LISTED ENTRIES:
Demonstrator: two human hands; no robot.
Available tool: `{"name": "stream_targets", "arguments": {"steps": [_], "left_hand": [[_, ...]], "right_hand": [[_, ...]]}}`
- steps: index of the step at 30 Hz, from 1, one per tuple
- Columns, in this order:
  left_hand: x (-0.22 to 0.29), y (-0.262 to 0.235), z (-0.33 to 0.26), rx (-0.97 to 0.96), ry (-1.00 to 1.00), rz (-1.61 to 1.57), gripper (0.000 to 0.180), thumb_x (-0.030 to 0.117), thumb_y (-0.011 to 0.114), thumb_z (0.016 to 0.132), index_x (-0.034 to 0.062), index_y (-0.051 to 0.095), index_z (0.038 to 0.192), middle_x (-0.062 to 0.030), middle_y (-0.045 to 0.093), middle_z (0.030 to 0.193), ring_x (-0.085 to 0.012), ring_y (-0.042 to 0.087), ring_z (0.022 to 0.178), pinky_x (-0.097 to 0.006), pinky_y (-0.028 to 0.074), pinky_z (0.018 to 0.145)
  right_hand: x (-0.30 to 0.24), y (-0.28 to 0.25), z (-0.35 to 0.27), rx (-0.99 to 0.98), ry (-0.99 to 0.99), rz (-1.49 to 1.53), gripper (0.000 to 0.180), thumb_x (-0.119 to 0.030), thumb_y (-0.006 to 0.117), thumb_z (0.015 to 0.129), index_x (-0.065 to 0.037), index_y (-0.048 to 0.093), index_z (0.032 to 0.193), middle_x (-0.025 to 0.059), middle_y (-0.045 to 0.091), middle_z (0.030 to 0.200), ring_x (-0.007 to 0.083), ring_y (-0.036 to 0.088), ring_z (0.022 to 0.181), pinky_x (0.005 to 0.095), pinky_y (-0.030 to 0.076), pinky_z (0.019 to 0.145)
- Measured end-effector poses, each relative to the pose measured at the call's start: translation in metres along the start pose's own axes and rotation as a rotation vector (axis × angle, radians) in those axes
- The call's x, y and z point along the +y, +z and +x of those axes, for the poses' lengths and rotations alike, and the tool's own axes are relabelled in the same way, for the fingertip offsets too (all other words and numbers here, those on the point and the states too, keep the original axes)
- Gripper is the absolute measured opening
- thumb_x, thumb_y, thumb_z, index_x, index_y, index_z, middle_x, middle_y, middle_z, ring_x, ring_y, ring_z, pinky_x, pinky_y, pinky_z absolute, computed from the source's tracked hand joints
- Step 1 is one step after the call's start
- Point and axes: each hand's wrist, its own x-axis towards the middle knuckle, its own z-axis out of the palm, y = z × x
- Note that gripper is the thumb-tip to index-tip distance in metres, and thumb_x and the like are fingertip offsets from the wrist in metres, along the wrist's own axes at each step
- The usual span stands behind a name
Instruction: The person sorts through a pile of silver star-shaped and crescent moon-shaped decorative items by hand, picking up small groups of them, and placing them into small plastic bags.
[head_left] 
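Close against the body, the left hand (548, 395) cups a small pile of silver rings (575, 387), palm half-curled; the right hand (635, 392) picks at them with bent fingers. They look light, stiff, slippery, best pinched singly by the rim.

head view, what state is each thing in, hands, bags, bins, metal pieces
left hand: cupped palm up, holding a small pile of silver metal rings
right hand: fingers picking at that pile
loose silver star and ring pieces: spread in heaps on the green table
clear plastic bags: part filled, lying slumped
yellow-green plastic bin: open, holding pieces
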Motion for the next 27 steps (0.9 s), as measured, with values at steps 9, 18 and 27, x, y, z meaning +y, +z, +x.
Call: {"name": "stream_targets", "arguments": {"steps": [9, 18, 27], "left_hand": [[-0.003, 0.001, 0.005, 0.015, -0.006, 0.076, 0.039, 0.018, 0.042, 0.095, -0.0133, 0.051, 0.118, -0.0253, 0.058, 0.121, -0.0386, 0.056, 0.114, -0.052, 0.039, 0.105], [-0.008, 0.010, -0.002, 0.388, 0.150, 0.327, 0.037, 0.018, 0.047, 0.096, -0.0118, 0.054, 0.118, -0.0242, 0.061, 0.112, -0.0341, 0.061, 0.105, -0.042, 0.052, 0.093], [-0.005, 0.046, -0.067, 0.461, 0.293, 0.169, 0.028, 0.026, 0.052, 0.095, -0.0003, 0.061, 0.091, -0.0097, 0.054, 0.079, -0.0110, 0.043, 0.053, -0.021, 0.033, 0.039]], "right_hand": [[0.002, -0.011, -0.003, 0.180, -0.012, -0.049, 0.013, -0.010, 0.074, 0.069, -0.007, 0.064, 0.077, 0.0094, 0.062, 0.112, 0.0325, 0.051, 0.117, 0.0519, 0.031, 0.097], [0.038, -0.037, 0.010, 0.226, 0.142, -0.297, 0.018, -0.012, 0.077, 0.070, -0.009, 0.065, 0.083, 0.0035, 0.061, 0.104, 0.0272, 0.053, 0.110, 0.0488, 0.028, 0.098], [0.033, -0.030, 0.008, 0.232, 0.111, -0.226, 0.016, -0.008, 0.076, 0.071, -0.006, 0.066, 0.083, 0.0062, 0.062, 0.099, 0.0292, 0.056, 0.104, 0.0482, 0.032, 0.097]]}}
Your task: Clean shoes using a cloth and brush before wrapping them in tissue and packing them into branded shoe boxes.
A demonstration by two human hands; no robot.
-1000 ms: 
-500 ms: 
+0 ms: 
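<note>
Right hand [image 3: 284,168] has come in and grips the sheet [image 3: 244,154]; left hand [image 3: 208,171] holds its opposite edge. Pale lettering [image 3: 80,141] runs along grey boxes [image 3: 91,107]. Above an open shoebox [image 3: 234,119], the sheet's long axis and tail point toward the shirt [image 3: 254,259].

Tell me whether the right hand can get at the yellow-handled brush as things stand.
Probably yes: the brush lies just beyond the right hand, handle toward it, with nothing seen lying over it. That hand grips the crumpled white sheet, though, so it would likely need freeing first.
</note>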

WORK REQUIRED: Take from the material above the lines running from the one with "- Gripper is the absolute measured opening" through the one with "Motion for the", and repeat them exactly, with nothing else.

RESPONSE:
- Gripper is the absolute measured opening
- thumb_x, thumb_y, thumb_z, index_x, index_y, index_z, middle_x, middle_y, middle_z, ring_x, ring_y, ring_z, pinky_x, pinky_y, pinky_z absolute, computed from the source's tracked hand joints
- Step 1 is one step after the call's start
- Point and axes: each hand's wrist, its own x-axis towards the middle knuckle, its own z-axis out of the palm, y = z × x
- Note that gripper is the thumb-tip to index-tip distance in metres, and thumb_x and the like are fingertip offsets from the wrist in metres, along the wrist's own axes at each step
- The usual span stands behind a name
Instruction: The person sorts through a pile of silver star-shaped and crescent moon-shaped decorative items by hand, picking up small groups of them, and placing them into small plastic bags.
[head_left] 
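Close against the body, the left hand (548, 395) cups a small pile of silver rings (575, 387), palm half-curled; the right hand (635, 392) picks at them with bent fingers. They look light, stiff, slippery, best pinched singly by the rim.

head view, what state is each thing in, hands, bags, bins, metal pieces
left hand: cupped palm up, holding a small pile of silver metal rings
right hand: fingers picking at that pile
loose silver star and ring pieces: spread in heaps on the green table
clear plastic bags: part filled, lying slumped
yellow-green plastic bin: open, holding pieces
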Motion for the next 27 steps (0.9 s), as measured, with values at steps 9, 18 and 27, x, y, z meaning +y, +z, +x.

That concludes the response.